■ Problem to work on: In your answer, repeat each line of the data exactly.

■ Given records:
▬▬▬▬▬▬▬▬▬▬
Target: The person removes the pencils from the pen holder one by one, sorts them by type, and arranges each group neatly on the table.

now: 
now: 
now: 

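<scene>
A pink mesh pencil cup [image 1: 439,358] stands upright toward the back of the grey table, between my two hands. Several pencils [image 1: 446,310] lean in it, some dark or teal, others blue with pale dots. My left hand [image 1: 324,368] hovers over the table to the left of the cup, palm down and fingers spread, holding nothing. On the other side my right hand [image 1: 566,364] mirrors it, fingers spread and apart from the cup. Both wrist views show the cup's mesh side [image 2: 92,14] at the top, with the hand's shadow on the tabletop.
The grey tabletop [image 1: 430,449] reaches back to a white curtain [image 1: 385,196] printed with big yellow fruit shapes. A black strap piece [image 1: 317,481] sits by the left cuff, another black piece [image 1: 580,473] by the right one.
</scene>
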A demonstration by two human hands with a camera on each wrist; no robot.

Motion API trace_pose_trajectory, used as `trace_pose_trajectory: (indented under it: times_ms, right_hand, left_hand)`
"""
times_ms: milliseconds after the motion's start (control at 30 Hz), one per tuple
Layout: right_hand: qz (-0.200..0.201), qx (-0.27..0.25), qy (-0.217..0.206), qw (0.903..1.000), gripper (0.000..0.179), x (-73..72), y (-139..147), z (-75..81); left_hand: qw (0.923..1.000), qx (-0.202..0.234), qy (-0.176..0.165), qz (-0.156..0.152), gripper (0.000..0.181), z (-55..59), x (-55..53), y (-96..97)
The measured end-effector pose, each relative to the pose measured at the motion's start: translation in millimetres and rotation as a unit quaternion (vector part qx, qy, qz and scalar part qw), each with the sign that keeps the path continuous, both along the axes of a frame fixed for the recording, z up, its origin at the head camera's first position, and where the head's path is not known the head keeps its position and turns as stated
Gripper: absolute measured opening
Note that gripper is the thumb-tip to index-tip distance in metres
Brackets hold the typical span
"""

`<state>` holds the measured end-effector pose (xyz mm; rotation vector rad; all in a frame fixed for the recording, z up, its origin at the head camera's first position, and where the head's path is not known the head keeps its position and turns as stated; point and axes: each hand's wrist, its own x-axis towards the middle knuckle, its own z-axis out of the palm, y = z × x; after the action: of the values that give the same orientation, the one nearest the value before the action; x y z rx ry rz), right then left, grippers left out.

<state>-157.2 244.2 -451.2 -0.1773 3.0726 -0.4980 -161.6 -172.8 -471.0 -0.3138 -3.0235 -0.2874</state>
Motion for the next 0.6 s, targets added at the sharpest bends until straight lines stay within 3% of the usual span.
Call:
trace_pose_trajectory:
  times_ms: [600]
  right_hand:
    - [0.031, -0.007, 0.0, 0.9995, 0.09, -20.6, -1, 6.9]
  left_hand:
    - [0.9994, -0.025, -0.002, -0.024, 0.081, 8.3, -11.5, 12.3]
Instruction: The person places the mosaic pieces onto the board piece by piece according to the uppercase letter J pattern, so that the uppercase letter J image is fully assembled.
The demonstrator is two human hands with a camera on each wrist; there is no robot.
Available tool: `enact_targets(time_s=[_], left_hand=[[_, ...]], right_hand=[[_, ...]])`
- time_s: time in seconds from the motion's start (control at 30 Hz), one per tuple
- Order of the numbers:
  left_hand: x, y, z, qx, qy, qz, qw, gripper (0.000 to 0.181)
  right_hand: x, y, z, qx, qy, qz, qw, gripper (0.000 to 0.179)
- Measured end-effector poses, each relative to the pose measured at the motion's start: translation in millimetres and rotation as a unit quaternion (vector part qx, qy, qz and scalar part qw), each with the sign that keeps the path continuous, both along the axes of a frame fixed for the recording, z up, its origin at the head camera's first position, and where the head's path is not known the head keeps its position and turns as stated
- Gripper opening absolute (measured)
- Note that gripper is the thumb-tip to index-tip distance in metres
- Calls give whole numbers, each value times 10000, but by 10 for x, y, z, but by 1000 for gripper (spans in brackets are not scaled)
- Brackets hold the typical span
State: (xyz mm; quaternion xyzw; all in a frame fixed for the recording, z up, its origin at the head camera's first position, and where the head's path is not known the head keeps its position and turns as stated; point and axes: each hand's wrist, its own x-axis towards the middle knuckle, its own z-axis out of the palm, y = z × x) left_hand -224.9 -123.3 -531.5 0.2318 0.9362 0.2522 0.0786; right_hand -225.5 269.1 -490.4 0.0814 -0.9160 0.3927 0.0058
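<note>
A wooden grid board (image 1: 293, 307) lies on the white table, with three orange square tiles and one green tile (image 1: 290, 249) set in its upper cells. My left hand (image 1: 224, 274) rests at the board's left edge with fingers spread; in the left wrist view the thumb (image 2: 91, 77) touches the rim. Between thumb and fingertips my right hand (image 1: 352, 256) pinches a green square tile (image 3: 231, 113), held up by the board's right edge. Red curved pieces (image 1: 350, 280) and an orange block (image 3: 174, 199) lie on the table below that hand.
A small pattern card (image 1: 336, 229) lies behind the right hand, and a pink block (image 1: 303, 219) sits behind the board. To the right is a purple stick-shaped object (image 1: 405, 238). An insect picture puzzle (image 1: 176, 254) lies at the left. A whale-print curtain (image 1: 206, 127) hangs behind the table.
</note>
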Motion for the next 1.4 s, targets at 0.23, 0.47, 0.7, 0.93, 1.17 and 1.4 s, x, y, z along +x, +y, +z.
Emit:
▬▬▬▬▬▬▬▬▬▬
■ Response to the exercise:
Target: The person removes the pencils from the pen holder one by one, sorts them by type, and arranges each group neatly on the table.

now: 
now: 
now: 

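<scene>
A pink mesh pencil cup [image 1: 439,358] stands upright toward the back of the grey table, between my two hands. Several pencils [image 1: 446,310] lean in it, some dark or teal, others blue with pale dots. My left hand [image 1: 324,368] hovers over the table to the left of the cup, palm down and fingers spread, holding nothing. On the other side my right hand [image 1: 566,364] mirrors it, fingers spread and apart from the cup. Both wrist views show the cup's mesh side [image 2: 92,14] at the top, with the hand's shadow on the tabletop.
The grey tabletop [image 1: 430,449] reaches back to a white curtain [image 1: 385,196] printed with big yellow fruit shapes. A black strap piece [image 1: 317,481] sits by the left cuff, another black piece [image 1: 580,473] by the right one.
</scene>
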A demonstration by two human hands with a camera on each wrist; no robot.

Motion API trace_pose_trajectory, used as `trace_pose_trajectory: (indented under it: times_ms, right_hand, left_hand)`
"""
times_ms: milliseconds after the motion's start (control at 30 Hz), one per tuple
Layout: right_hand: qz (-0.200..0.201), qx (-0.27..0.25), qy (-0.217..0.206), qw (0.903..1.000), gripper (0.000..0.179), x (-73..72), y (-139..147), z (-75..81); left_hand: qw (0.923..1.000), qx (-0.202..0.234), qy (-0.176..0.165), qz (-0.156..0.152), gripper (0.000..0.181), z (-55..59), x (-55..53), y (-96..97)
The measured end-effector pose, each relative to the pose measured at the motion's start: translation in millimetres and rotation as a unit quaternion (vector part qx, qy, qz and scalar part qw), each with the sign that keeps the path continuous, both along the axes of a frame fixed for the recording, z up, its origin at the head camera's first position, and where the head's path is not known the head keeps its position and turns as stated
Gripper: absolute measured opening
Note that gripper is the thumb-tip to index-tip distance in metres
Brackets hold the typical span
"""

`<state>` holds the measured end-effector pose (xyz mm; rotation vector rad; all in a frame fixed for the recording, z up, its origin at the head camera's first position, and where the head's path is not known the head keeps its position and turns as stated; point and axes: each hand's wrist, its own x-axis towards the middle knuckle, its own z-axis out of the palm, y = z × x; after the action: of the values that give the same orientation, the one nearest the value before the action; x y z rx ry rz), right then left, grippers left out.

<state>-157.2 244.2 -451.2 -0.1773 3.0726 -0.4980 -161.6 -172.8 -471.0 -0.3138 -3.0235 -0.2874</state>
Motion for the next 0.6 s, targets added at the sharpest bends until straight lines stay within 3% of the usual span.
Call:
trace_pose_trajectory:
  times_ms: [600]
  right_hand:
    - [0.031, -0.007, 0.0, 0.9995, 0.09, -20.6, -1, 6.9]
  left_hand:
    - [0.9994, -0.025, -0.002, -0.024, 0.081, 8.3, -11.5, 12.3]
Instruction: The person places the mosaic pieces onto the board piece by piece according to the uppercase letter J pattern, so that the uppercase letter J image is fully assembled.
The demonstrator is two human hands with a camera on each wrist; there is no robot.
Available tool: `enact_targets(time_s=[_], left_hand=[[_, ...]], right_hand=[[_, ...]])`
- time_s: time in seconds from the motion's start (control at 30 Hz), one per tuple
- Order of the numbers:
  left_hand: x, y, z, qx, qy, qz, qw, gripper (0.000 to 0.181)
  right_hand: x, y, z, qx, qy, qz, qw, gripper (0.000 to 0.179)
- Measured end-effector poses, each relative to the pose measured at the motion's start: translation in millimetres and rotation as a unit quaternion (vector part qx, qy, qz and scalar part qw), each with the sign that keeps the path continuous, both along the axes of a frame fixed for the recording, z up, its origin at the head camera's first position, and where the head's path is not known the head keeps its position and turns as stated
- Gripper opening absolute (measured)
- Note that gripper is the thumb-tip to index-tip distance in metres
- Calls give whole numbers, each value times 10000, but by 10 for x, y, z, but by 1000 for gripper (spans in brackets are not scaled)
- Brackets hold the typical span
State: (xyz mm; quaternion xyzw; all in a frame fixed for the recording, z up, its origin at the head camera's first position, and where the head's path is not known the head keeps its position and turns as stated; point and axes: each hand's wrist, its own x-axis towards the middle knuckle, its own z-axis out of the palm, y = z × x) left_hand -224.9 -123.3 -531.5 0.2318 0.9362 0.2522 0.0786; right_hand -225.5 269.1 -490.4 0.0814 -0.9160 0.3927 0.0058
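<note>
A wooden grid board (image 1: 293, 307) lies on the white table, with three orange square tiles and one green tile (image 1: 290, 249) set in its upper cells. My left hand (image 1: 224, 274) rests at the board's left edge with fingers spread; in the left wrist view the thumb (image 2: 91, 77) touches the rim. Between thumb and fingertips my right hand (image 1: 352, 256) pinches a green square tile (image 3: 231, 113), held up by the board's right edge. Red curved pieces (image 1: 350, 280) and an orange block (image 3: 174, 199) lie on the table below that hand.
A small pattern card (image 1: 336, 229) lies behind the right hand, and a pink block (image 1: 303, 219) sits behind the board. To the right is a purple stick-shaped object (image 1: 405, 238). An insect picture puzzle (image 1: 176, 254) lies at the left. A whale-print curtain (image 1: 206, 127) hangs behind the table.
</note>
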Motion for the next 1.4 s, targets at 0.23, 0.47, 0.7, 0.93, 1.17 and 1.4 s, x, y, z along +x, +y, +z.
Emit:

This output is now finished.